Final fit before painting. Had to trim a bit.









painted


----------



## Aardwolfe (Sep 20, 2014)

i'd rather use non mesh cover for it, any plastic or aluminium sheet would be ok


----------



## de.das.dude (Sep 23, 2014)

Aardwolfe said:


> i'd rather use non mesh cover for it, any plastic or aluminium sheet would be ok


because.... non mesh has better ventilation?

also the acrylic available here does not bend.


----------



## Aardwolfe (Sep 25, 2014)

de.das.dude said:


> because.... non mesh has better ventilation?
> 
> also the acrylic available here does not bend.

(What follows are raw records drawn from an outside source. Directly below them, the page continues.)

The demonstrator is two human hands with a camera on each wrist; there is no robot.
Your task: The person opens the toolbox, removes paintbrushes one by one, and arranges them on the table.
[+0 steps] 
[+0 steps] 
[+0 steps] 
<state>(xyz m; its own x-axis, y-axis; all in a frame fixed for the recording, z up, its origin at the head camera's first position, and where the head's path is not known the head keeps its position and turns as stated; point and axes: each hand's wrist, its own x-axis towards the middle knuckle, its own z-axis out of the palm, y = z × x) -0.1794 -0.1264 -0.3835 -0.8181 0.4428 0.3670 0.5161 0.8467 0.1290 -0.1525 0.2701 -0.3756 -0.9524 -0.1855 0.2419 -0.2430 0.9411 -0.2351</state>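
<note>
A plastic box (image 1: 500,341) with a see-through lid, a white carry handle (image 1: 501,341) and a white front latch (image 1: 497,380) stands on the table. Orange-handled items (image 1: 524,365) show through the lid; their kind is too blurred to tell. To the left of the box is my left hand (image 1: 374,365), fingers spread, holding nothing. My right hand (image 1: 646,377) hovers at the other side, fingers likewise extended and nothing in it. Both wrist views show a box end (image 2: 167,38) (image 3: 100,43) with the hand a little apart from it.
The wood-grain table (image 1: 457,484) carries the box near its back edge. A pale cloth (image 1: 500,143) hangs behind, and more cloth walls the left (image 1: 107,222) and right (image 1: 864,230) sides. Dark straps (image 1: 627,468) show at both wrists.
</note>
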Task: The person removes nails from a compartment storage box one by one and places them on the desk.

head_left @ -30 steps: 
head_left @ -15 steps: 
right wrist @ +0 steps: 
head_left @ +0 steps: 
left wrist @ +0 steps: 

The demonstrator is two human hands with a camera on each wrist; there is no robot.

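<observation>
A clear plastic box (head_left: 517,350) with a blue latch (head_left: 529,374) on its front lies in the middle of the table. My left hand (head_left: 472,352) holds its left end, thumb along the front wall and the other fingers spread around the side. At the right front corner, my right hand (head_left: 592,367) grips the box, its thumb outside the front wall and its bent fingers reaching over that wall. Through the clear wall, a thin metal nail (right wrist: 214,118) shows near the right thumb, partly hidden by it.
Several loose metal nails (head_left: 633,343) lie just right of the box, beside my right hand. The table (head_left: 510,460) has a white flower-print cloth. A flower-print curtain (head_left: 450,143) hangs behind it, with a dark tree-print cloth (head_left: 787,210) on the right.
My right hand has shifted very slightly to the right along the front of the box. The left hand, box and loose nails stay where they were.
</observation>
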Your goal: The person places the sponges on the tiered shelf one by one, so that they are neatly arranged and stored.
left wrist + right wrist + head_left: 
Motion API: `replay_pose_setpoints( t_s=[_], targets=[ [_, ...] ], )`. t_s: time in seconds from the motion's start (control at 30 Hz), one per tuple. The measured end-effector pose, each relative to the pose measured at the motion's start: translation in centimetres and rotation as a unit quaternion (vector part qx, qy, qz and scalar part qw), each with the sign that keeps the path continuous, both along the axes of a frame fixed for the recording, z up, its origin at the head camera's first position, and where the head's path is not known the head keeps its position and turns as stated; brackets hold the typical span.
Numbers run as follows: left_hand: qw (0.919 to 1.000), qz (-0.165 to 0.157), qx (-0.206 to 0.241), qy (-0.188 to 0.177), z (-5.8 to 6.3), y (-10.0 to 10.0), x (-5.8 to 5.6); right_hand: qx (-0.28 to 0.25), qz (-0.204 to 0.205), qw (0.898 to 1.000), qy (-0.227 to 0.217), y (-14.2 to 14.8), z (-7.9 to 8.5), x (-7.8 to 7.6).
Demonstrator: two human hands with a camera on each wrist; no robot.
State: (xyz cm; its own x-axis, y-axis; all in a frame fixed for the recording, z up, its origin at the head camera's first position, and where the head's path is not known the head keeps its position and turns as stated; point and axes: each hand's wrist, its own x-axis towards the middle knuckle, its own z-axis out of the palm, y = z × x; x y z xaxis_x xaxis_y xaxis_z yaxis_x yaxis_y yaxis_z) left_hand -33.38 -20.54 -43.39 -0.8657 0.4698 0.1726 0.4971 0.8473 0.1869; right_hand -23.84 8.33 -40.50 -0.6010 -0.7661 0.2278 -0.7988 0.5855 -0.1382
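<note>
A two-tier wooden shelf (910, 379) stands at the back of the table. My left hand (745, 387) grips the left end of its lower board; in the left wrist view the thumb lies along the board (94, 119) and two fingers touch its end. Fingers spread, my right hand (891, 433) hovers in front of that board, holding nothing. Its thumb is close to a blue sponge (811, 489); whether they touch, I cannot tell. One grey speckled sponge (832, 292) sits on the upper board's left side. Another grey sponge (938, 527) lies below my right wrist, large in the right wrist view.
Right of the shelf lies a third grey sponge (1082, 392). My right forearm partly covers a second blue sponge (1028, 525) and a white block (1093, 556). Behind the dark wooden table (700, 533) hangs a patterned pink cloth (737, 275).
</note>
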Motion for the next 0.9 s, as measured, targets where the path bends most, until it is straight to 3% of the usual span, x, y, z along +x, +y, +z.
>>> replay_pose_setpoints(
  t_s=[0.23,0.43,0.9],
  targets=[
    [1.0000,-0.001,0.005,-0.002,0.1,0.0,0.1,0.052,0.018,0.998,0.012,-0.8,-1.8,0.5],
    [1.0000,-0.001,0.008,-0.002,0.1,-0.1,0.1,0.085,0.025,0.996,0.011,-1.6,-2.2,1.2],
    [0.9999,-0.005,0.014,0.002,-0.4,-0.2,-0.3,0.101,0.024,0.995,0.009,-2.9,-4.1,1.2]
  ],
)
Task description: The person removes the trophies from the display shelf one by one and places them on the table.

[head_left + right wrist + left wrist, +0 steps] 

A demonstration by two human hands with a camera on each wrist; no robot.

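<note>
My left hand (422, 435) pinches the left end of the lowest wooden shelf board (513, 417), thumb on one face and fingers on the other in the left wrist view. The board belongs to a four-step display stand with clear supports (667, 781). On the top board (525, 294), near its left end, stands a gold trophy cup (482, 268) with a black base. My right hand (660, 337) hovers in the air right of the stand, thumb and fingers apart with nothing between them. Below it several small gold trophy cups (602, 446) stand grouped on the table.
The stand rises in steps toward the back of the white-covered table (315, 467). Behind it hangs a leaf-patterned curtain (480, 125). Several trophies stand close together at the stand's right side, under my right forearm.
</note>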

nops u got that wrong, you only need to cover the wires not the whole psu for it ... and yes acrylic doesn't bend, two acrylic panels could be stick together by german glue ...


----------



## de.das.dude (Sep 26, 2014)

you seem to know a lot. why dont you show how you have done it?


----------



## OneMoar (Sep 26, 2014)

If you add a "step" to it you can cover the bottom drive bay


----------



## de.das.dude (Sep 26, 2014)

OneMoar said:


> If you add a "step" to it you can cover the bottom drive bay


cant rotate the drives in the front.... so the wires keep getting in the way


----------



## Aardwolfe (Sep 26, 2014)

Aardwolfe said:


> nops u got that wrong, you only need to cover the wires not the whole psu for it ...





de.das.dude said:


> you seem to know a lot. why dont you show how you have done it?



i am actually in midway to modding my CM stacker STC-T01-WW1, i'm stuck at fun cuttings of the top side of the case, i just can't get to find someone to cut me the fan holes, i'll show my work too  ... and yeah, easy with the sarcasm dude ...


----------



## de.das.dude (Sep 27, 2014)

so you are trying to act all superior over someone and you cannot even cut your own fan holes? great...


if you cant offer proper constructive criticism... its better not to say anything.

this is the final product.


----------



## OneMoar (Sep 27, 2014)

OOOo shineyyyy
id be even better if you could figure out how to hide that drive bay


----------



## de.das.dude (Sep 27, 2014)

you commented on how my choice of materials was incorrect when the first thing that i said was this was made from scrap left overs -_- and now you ended up being racist.


----------



## sneekypeet (Sep 27, 2014)

Since you all cannot play nicely, I am here to take all the toys away!


----------